While I suppose a good cover story shouldn't elicit a groan from readers, we think the documentation guidelines are important enough to you that they merit cover-story prominence. If the final guidelines look anything like the draft version available now, the good news is that they're simpler than they were the last time around. The bad news, of course, is that they're still relatively complicated and still require counting of elements.

OK. I hear you: The bad news is that they still exist at all. I agree. Your life is complicated enough. But the problem is deeper (and older) than the guidelines. Once it was established that a level-III visit was worth so much, for instance, the question of what constitutes a level-III visit became financially significant. The guidelines are just an attempt to answer such questions objectively.

No, the guidelines are a fact of life now, and they are likely to remain so into the foreseeable future. It's not profitable to think how much better practice would be without them. The more helpful question is how best to practice with them. And the “new framework” introduced in Leigh Ann Backer's article may even make that question easier to answer.
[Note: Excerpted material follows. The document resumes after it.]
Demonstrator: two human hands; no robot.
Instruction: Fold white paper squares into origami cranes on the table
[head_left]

The easiest guidelines to live with would be ones you don't even need to think about from one week to the next. If you could just document conscientiously for all the right reasons (well, for all the right reasons plus concern about potential malpractice suits, but that's another battle) and be confident that your documentation would support the right code, that wouldn't be so bad, would it? That seems to be the ideal that the CPT Editorial Panel has had in mind from the beginning. The new framework seems to have gotten much closer to that ideal than the 1997 guidelines did.

Of course, we're still far from the ideal in that someone still needs to interpret what you write to deduce a CPT code from it, and there's still the possibility that the code you check off on the superbill may not be the one your documentation supports. That seems to be the irreducible minimum of hassle involved in having guidelines, and it will be a pain at least until your records are computerized and your computer finally gets smart enough to read your note and assign a code to each visit.
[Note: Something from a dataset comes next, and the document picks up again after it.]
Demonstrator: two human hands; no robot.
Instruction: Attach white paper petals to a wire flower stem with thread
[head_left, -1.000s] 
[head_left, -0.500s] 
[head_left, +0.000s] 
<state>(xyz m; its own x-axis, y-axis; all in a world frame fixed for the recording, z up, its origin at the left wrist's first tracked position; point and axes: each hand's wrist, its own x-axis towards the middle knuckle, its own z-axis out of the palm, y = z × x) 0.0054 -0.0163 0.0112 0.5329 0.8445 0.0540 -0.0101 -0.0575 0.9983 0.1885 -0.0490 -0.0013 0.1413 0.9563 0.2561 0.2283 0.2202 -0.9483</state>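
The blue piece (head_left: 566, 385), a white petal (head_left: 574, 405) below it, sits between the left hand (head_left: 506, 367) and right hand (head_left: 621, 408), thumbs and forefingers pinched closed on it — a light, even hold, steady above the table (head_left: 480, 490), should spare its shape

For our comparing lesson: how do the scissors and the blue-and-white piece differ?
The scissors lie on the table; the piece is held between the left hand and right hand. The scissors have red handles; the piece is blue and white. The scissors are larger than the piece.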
In the meantime, unfortunately, the challenge will be to find ways of living with, and minimizing, the hassle — training yourself to make your notes as complete as possible, verifying the calibration of your seat-of-the-pants coding sense, adopting checklists and other tools designed to make documentation easier, etc. As with previous versions of the guidelines, FPM will help. Watch for articles on the topic next year as we get close to the implementation date. And try to take a positive view: If the 1997 guidelines were the last straw, at least they'll be gone when the new framework kicks in; that ought to lighten your load noticeably.